Practice now to live a simplified lifestyle, wean off toxic drama and relationships, and learn how to be self-sufficient. Learning how to deal with difficulties now will train you for mountainous adversities. Learning not to fret about small inconveniences will help you face the fear of death. Learning to laugh, smile and love will make the long harsh winters seem like a breeze. Learning to be grateful for the smallest things will make the privations minor. Taking everything one step at a time will make the longest days come to a close, in God’s good time. Life is hard, life is unfair, life is cruel; these are facts. But our God is bigger than the facts of life and His yoke is easy, His burden is light, and He is merciful and kind.
Faith That Moves Mountains
Will you make it in mountain living, Mrs. Dee? That’s up to you.
As my best friend always said, “God is waiting on you, it’s not you that is waiting.” God has already made the provision, He knows where He will send you, where you will live, what you will eat, what clothes you’ll wear, what to do with your hair care, who will have your back. He has a plan for your life.
Do you trust in Him? Money won’t save you in the mountains, kinfolk will abandon you at the first sight of trouble, your feminine beauty may bring out of the woodworks the cruelest jealousies and appeal to the appetites of ravaging mountain men, the laws of the land won’t be enough to shield you from sociopaths, and much of what you hold so dear will be stripped away in your quest for survival. Do you trust that even then, this is His perfect pleasing will and that His will makes you perfectly happy? The mountains are my home because here I am perfectly loved by God and experience His mountainous love daily.
When the day is gone and another mountainous day arrives, I look at my mountains and I know the same God who loved me yesterday will love me again today: an unchanging love.

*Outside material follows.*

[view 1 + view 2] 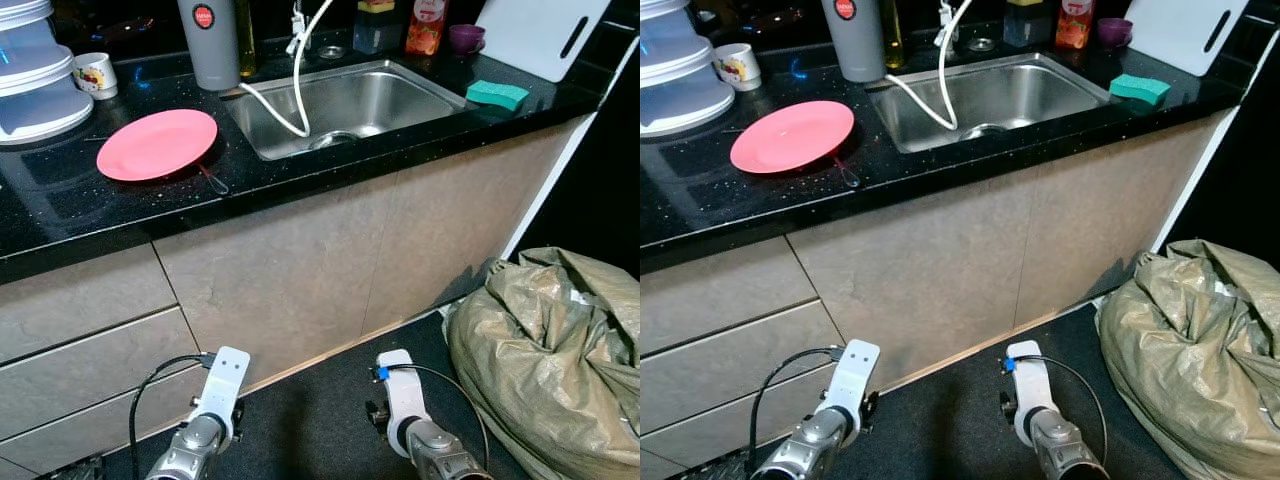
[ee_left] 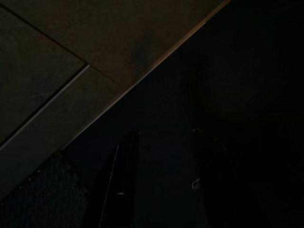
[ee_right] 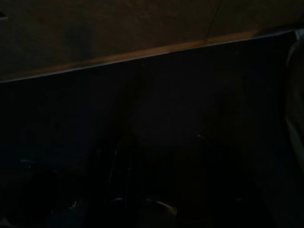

Perhaps that’s why God is calling you to the mountains, maybe this is a kind of love you need to experience as conspicuously as in the mountains, in the face of storm, frost, fire and disaster, perhaps it requires such extremes to be so perfectly demonstrated. Perhaps this is the kind of love you need beyond all questionable doubt, just like the mountains building up to a holy, trusting love.
“For I am persuaded that neither death nor life, nor angels nor principalities no powers, nor things present no things to come, nor height nor depth, nor any other created thing, shall be able to separate us from the love of God which is in Christ Jesus our Lord” (Romans 8:38,39).
Do you believe God loves you that much? Do you need more faith to live in the mountains?
What mountains are holding you back: doubt, fear, worry, unbelief? What memories are blocking your experience with God that He needs you in the mountains high above any clouds? There were a lot of heavy clouds in my life and many mountains in my journey. I discovered that God’s love is above the city nonsense, political thuggery, racial stuff, social betrayals, economic woes, bizarre illnesses, heartbreaking griefs and climatic melodramas. Somewhere above the mountains, God’s love and mercy towers over all the earth. A love that no fear can cast away, a mountain that won’t be shaken, a soaring height that won’t be intimidated, upwards and onwards to everlasting life.
Dear Mrs. Dee,
The mountains are calling. Are you the next mountain woman?